Every line of the data below that holds the string "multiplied" needs to be reported.

- **Records**
BEGIN
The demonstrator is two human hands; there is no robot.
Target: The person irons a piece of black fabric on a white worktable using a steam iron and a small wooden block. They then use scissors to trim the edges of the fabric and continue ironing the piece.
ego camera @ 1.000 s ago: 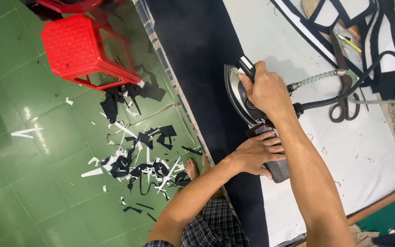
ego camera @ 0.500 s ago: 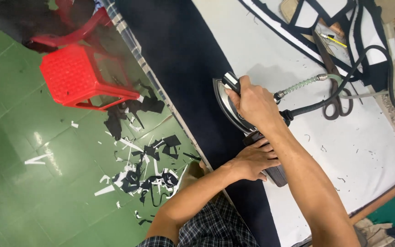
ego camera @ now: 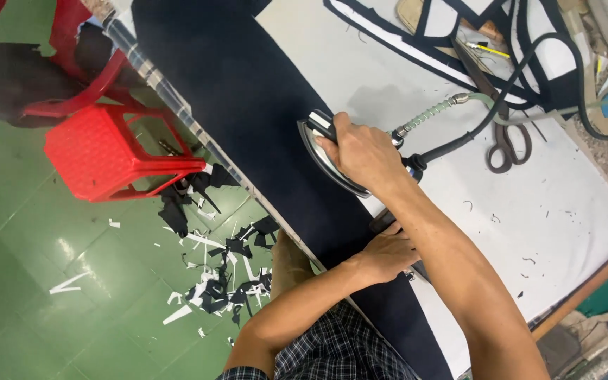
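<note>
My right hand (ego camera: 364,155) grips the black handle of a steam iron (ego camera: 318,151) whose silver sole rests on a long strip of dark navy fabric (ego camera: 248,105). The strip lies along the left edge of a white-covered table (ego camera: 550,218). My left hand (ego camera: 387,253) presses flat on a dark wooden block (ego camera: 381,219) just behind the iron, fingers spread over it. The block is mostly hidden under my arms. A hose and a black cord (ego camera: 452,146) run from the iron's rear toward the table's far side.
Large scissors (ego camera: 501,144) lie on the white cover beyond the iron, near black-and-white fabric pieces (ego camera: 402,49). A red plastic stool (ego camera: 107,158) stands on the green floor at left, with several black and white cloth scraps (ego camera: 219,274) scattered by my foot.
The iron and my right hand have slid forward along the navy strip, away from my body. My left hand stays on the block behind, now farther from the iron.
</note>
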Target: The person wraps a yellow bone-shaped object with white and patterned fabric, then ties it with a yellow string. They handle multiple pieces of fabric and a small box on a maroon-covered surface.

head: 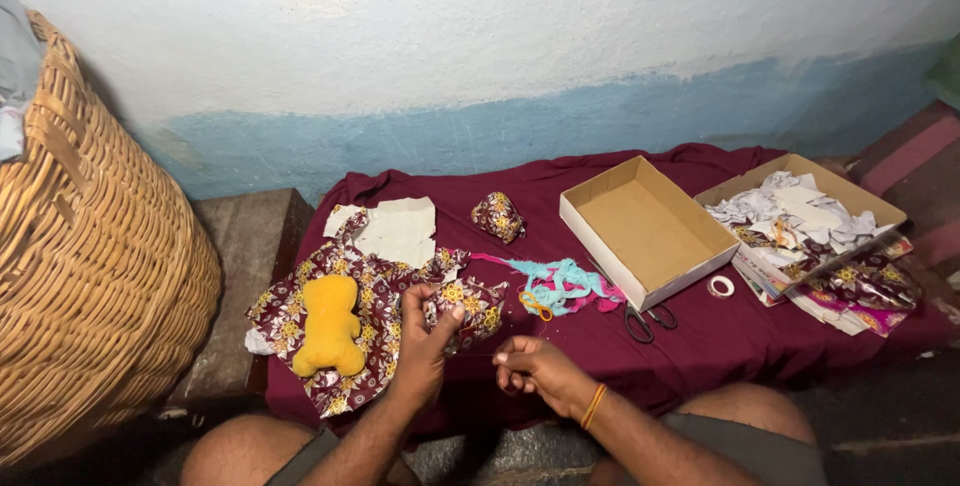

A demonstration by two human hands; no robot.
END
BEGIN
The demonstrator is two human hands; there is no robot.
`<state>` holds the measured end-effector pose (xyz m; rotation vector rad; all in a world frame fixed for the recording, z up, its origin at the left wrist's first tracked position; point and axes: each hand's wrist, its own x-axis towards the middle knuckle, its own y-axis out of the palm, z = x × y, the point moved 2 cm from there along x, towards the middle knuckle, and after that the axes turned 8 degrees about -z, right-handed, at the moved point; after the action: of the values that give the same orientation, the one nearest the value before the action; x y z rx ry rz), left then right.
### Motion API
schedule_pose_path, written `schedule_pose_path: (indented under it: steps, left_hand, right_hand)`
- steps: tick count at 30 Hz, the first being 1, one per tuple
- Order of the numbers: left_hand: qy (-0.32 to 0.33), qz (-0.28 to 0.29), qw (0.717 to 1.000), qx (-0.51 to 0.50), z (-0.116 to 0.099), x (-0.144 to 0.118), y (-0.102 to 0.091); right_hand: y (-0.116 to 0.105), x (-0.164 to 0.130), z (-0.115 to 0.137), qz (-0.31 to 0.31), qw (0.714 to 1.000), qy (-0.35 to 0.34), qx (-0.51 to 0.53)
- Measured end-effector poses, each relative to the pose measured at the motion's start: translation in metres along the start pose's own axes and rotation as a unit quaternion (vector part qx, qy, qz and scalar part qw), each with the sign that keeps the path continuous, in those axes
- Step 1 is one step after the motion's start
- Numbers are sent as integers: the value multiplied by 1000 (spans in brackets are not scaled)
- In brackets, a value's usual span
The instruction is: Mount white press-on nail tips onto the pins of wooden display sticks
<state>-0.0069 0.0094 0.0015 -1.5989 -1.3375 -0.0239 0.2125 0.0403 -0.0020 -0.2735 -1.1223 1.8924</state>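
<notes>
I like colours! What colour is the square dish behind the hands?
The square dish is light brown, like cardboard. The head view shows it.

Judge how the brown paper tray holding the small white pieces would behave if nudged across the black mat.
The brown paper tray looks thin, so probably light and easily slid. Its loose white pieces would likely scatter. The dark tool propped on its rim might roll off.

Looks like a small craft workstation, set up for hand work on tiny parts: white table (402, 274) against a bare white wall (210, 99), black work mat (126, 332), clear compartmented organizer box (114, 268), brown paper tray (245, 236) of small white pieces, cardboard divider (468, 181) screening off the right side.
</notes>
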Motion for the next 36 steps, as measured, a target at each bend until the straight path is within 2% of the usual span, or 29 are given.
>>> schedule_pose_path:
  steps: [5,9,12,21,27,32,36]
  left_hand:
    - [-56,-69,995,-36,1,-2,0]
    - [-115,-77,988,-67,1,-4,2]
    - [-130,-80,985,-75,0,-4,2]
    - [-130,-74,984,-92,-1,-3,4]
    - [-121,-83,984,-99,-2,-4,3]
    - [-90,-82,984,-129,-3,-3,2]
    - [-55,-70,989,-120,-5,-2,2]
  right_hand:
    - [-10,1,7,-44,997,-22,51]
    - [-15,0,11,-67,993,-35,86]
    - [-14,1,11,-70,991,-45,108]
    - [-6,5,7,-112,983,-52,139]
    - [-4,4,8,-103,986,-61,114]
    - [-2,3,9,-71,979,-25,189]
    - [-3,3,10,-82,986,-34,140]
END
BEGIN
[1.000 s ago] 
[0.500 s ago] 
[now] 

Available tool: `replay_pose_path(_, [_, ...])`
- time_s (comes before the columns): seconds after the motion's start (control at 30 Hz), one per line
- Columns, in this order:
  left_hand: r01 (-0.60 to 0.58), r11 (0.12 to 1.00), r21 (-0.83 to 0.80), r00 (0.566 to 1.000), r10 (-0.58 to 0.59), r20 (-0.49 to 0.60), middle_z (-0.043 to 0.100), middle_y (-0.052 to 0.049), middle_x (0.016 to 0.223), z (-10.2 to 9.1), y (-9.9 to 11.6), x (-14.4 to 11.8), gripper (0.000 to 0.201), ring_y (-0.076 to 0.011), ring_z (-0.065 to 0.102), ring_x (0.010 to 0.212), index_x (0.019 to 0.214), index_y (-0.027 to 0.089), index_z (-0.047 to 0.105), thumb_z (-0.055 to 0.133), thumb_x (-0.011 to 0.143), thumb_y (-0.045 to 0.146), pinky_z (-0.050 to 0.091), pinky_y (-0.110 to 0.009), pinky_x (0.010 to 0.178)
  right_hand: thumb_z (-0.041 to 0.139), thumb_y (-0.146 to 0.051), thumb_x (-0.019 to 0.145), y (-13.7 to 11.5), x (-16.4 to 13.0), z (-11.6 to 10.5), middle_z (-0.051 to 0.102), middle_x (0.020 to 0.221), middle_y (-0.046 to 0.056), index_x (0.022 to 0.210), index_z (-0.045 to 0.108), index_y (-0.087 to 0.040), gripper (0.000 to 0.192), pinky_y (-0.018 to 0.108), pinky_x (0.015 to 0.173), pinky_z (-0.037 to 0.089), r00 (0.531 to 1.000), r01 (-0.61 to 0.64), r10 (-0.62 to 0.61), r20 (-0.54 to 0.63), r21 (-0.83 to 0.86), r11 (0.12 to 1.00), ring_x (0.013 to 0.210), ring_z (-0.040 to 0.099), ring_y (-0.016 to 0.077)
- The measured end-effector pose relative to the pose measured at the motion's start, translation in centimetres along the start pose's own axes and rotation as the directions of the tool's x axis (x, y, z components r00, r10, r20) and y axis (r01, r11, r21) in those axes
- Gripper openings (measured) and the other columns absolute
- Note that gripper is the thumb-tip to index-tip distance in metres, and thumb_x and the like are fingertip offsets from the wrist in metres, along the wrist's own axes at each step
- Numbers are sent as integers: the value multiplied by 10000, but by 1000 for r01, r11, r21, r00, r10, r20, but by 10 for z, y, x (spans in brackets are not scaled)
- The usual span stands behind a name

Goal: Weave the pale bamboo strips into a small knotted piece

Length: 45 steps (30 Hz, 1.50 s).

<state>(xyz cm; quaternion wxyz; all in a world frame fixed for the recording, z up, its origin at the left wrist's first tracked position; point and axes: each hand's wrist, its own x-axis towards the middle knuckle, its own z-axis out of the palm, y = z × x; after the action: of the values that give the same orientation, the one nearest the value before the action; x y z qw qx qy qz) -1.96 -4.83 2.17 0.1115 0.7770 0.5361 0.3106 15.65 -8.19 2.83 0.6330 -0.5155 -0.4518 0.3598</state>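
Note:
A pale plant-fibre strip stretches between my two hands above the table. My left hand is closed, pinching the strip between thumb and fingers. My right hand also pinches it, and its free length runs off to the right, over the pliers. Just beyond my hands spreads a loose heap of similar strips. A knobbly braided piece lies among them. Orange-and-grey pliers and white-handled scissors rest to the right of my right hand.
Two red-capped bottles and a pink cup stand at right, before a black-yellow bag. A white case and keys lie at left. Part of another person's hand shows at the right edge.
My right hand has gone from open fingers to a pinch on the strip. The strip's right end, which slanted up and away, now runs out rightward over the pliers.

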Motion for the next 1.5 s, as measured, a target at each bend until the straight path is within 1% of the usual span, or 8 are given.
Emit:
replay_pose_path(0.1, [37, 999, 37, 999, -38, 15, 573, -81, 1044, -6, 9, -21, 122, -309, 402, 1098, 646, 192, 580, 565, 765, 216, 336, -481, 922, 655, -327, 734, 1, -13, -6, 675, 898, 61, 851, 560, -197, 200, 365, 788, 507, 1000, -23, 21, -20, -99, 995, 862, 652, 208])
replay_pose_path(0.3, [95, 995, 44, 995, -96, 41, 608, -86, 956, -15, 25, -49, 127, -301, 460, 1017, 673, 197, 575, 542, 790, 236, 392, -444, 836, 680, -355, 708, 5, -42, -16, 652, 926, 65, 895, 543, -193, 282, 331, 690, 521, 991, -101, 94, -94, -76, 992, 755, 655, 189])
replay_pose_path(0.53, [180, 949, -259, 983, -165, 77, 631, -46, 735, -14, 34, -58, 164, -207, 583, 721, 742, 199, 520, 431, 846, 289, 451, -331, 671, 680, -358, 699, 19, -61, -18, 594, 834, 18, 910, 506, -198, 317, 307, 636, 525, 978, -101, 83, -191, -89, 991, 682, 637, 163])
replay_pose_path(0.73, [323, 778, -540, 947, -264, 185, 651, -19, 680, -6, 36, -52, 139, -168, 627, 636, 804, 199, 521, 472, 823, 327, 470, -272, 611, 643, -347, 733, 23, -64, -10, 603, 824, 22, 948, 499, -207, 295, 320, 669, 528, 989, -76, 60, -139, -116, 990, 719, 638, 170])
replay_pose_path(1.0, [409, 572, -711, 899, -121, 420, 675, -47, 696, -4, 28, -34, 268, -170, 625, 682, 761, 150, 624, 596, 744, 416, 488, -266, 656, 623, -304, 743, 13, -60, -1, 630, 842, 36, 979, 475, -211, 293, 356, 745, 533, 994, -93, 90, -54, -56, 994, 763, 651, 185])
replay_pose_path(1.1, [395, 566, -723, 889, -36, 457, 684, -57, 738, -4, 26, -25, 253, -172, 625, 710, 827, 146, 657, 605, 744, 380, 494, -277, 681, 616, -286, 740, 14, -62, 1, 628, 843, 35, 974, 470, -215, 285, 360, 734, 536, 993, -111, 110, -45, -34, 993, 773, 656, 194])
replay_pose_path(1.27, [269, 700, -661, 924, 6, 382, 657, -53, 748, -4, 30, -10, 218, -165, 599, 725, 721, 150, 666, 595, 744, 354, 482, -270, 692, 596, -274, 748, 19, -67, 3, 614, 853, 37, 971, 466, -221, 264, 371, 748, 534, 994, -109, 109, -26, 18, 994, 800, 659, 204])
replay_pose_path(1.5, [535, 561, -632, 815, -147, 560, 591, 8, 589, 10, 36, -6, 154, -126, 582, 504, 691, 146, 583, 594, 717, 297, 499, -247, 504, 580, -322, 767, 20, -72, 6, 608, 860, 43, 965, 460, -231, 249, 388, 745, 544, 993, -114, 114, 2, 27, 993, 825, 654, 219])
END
- **Answer box**
- Numbers are sent as integers: the value multiplied by 1000 (spans in brackets are not scaled)
- Numbers are sent as integers: the value multiplied by 10000, but by 1000 for r01, r11, r21, r00, r10, r20, but by 10 for z, y, x (spans in brackets are not scaled)

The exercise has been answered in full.